Your objective:
Would you copy every line of the listing below that includes the word "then"?

Available data:

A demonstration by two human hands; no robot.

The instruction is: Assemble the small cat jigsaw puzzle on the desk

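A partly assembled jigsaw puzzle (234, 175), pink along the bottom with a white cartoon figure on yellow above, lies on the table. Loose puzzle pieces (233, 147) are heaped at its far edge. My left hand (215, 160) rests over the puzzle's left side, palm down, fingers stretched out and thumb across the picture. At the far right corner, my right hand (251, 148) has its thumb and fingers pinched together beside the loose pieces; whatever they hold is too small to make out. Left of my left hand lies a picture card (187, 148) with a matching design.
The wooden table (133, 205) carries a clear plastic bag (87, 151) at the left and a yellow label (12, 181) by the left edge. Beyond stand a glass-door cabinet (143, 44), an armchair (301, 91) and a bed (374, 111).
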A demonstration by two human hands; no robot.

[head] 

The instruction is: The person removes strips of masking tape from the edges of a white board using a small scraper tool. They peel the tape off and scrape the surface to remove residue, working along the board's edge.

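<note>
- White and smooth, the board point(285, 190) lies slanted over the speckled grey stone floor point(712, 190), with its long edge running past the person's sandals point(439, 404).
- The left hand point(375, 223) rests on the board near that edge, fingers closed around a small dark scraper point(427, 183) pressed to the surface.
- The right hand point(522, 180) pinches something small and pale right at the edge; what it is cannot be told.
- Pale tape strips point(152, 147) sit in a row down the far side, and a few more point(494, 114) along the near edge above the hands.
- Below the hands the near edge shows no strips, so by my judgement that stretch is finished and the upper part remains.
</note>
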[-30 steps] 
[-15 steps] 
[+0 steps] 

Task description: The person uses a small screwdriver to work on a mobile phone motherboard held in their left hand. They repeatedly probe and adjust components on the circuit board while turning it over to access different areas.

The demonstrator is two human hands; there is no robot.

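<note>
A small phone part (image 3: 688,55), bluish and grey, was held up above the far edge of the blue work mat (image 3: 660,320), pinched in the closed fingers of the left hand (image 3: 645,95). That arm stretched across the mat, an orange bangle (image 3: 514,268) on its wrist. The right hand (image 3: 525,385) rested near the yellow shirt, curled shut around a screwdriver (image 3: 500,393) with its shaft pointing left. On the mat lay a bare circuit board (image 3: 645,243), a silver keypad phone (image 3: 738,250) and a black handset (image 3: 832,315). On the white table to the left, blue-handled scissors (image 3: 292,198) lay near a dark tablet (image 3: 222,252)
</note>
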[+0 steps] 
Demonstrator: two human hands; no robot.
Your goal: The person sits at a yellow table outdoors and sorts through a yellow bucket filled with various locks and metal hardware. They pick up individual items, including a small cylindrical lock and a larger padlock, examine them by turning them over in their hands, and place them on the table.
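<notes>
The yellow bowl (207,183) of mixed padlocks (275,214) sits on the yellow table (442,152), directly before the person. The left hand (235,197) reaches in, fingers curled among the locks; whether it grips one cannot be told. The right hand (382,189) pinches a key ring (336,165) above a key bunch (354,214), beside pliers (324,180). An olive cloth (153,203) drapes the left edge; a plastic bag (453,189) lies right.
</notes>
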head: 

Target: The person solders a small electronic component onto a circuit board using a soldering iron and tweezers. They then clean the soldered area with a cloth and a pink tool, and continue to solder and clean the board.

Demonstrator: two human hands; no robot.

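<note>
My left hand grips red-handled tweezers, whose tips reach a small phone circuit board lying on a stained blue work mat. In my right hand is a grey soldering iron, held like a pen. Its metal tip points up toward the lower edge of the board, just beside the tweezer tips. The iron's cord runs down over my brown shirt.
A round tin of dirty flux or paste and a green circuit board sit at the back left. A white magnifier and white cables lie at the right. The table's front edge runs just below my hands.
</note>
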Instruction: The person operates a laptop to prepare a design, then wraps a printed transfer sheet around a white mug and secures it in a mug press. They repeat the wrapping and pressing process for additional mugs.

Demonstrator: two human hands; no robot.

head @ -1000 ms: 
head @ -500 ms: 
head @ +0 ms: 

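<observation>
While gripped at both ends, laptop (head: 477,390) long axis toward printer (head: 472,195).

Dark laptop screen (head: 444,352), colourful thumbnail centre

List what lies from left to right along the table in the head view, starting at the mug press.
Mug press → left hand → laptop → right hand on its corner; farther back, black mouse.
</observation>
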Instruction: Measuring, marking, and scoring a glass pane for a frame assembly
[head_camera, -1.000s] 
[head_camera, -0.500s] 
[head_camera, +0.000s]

Written answer:
Target: The person solders a small electronic component onto a circuit board using a soldering iron and tweezers. They then clean the soldered area with a cloth and a pink tool, and continue to solder and clean the board.
Instruction: The person operates a laptop to prepare a design, then wraps a printed transfer sheet around a white mug and secures it in a mug press. They repeat the wrapping and pressing process for additional mugs.

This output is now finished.